Sunday, September 30, 2007

The World

Sometimes, in "the world" (which we are all in), we need to decide what WE can do. We need to meet our own needs, obviously, and the needs of those who depend on us. But after that, what have we accomplished? Have we made somebody happy? Have we left something, contributed something? Have we left a positive mark, or a negative one?

I feel that, suddenly, I'm confronted with the positive/negative issue. Since I am single and somewhat selfish, this is especially difficult because I can't just say "I have children" and pretend that that -- alone -- makes a positive contribution. I need to wonder about art, society, "The World." What have I done?

All of us, I think, should take stock occasionally. Do the inventory. Do it realistically. John Barth -- who I'm reading an awful lot of -- thinks that our STORIES are important...the things we do, accomplish, and be. I agree to an extent but I wonder about MY story...what does it tell? How does it end? What sort of "character" am I?

You know what? I think I shape up pretty good. I could exit with a more-or-less clear conscience right at this moment, thinking that I wasn't too lazy, too selfish, too stupid. But if I have more time allotted to me, I suppose I want to become a less FRAGILE person, a person who can stand up not just to the easy and stupid stuff, but to the moderately annoying stuff, and to the REALLY BAD STUFF.

I can look at myself and say that I've reached a good first step. I'm setting goals and trying to reach them. I'm trying to live effectively, happily, productively, without getting stuck in a rut.

Eric -- who, if you've been following this blog, you might remember -- would respond with "what?" I'd say in return that people who are in the middle of something don't necessarily understand what they are in the middle of. I don't know. I feel the need to express it. This is what I'm thinking about right now, and if a blog isn't a bin for important thoughts and feelings, what is it for?

I guess what I'm saying -- part of it -- is that I treasure you, good people. I really do. Knowing that you are "there" is something that keeps me going almost as much as my parents or my cat or my basic need to continue. I might not say it enough, but I'm working on that. We are all trying to get along in "the world," and if you can spare just a moment to wonder how you are accomplishing that goal, then I think you're doing just fine. Most people don't stop to think.

And now, something more beautiful and meaningful than I could EVER post: Book of Love's "Pretty Boys and Pretty Girls."


5 comments:

LJ said...

Wow, some pretty heavy thinking for an early Sunday morning.

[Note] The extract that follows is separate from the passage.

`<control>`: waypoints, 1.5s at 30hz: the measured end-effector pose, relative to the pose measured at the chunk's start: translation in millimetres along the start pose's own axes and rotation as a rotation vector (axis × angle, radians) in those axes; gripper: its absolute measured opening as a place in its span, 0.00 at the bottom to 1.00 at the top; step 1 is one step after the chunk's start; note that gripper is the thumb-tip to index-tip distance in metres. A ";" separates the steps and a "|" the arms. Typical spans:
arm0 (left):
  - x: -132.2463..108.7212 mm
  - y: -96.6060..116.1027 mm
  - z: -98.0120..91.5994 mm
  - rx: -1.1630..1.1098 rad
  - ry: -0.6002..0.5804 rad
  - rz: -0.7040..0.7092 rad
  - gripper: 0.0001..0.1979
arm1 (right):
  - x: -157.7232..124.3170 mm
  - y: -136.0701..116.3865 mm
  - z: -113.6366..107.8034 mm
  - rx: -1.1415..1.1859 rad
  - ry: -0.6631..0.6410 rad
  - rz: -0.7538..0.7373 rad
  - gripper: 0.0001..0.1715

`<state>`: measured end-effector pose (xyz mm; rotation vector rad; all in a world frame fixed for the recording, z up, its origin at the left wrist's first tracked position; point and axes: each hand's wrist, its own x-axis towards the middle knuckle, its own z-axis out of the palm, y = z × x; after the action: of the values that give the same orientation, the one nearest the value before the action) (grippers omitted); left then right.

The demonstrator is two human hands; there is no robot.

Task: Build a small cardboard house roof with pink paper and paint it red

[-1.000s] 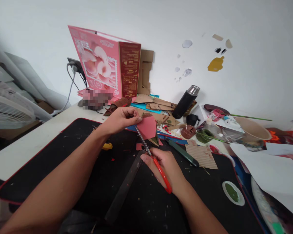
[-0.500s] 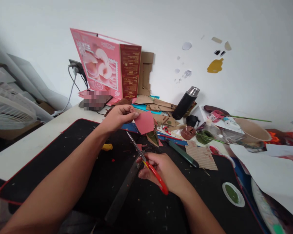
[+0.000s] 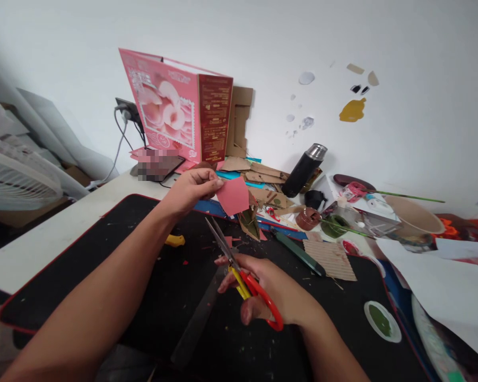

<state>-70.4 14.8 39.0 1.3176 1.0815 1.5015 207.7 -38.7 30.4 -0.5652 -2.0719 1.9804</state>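
While the left hand (image 3: 197,185) pinches one corner between thumb and fingers, pink paper piece (image 3: 233,196), raised near the far edge of the black mat (image 3: 103,225): flat, matt, four-sided; likely light, stiffish, easily creased, best taken by an edge. Scissors (image 3: 229,255): slim metal blades parted, red and yellow handles, loosely grasped in the right hand (image 3: 272,286); presumably rigid. Corrugated cardboard (image 3: 330,257): ribbed, brown, lying rightward.

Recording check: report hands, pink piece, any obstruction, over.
Left hand pinching angular pink paper piece. Right hand holding red-and-yellow-handled metal scissors, blades parted, off the paper. Nothing seen between blades and piece.
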 end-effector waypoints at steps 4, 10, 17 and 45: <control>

I couldn't agree with you more. It really makes you think when someone close to you dies, and a few years later, you realize how little you think of them, and the rest of the world, barely remembers them, unless you talk about them.

I was at a funeral lately where nobody had anything to say about the person. How sad is that, nobody can think of anything significant in your life. I don't want to be remembered/or not remembered like that.

I admire people who can stand up, against all of the odds, for what they believe in. I'm not sure I could do that?? I would rather let life go by without any big hurdles, I just like to coast.But that isn't how you "make a difference".

LJ

Adam Thornton said...

I like to coast as well, but I do try to leave SOMETHING in my wake: some music, a blog, some pictures, a few good stories, a person who was glad that I was there. I've never been called to stand up for my beliefs in a way that was actually difficult or dangerous, but I like to think that I would...it's probably easier to think that way when you don't have children.

I don't quite believe in an afterlife, but I DO believe that it's important to leave something behind to offset the bad things in the world. As an adult I'm needing to make decisions about what it right and wrong, selfish and selfless, positive and negative, and if at the end of a night I can feel proud of my conduct...well, then I think I've done pretty good!

Anonymous said...

Awww. Sometimes the struggle itself is the thing. Gandhi said, "My life is my message". Touche!

A guy who resonates with me:
http://www.worldfamouscomics.com/alvin/back19991108.shtml

And for the "lurkers" out there:
But the empty balloon that represents an ogy has acquired a new counterpart- a counterpart that has only come into its own with the arrival of the internet. And these new critters have taken the empty dialogue balloon one step further. They don't even use their voices as the ogies did. In fact, they never say anything at all. But we all know they're there. We call them LURKERS. I know about lurkers because I've often been one myself. So, in a way, a lurker is really a new and improved kind of ogy. They like you. They follow you around. They pay attention to you, but they never really let you know they're around. Why not? All sorts of different reasons. Maybe the territory is a little strange to them. Or maybe it's more fun being a disembodied watcher. Or maybe they're not sure what they want to say and don't want to embarrass themselves.
from
http://www.worldfamouscomics.com/alvin/back19991018.shtml

Anonymous said...

A website with useful background info

www.geocities.com/Athens/8580/billfing.html

Anonymous said...

I've been having similar thoughts in recent months. What am I leaving behind? I have kids, but there's the ego-stroke side of me that says that that cannot possibly be enough.
While I am somewhat creative (I'm told), I'm very much more an idea guy than one for seeing said ideas to fruition.
I'd like to think that there are folks who will remember me fondly, but is that enough? I don't know.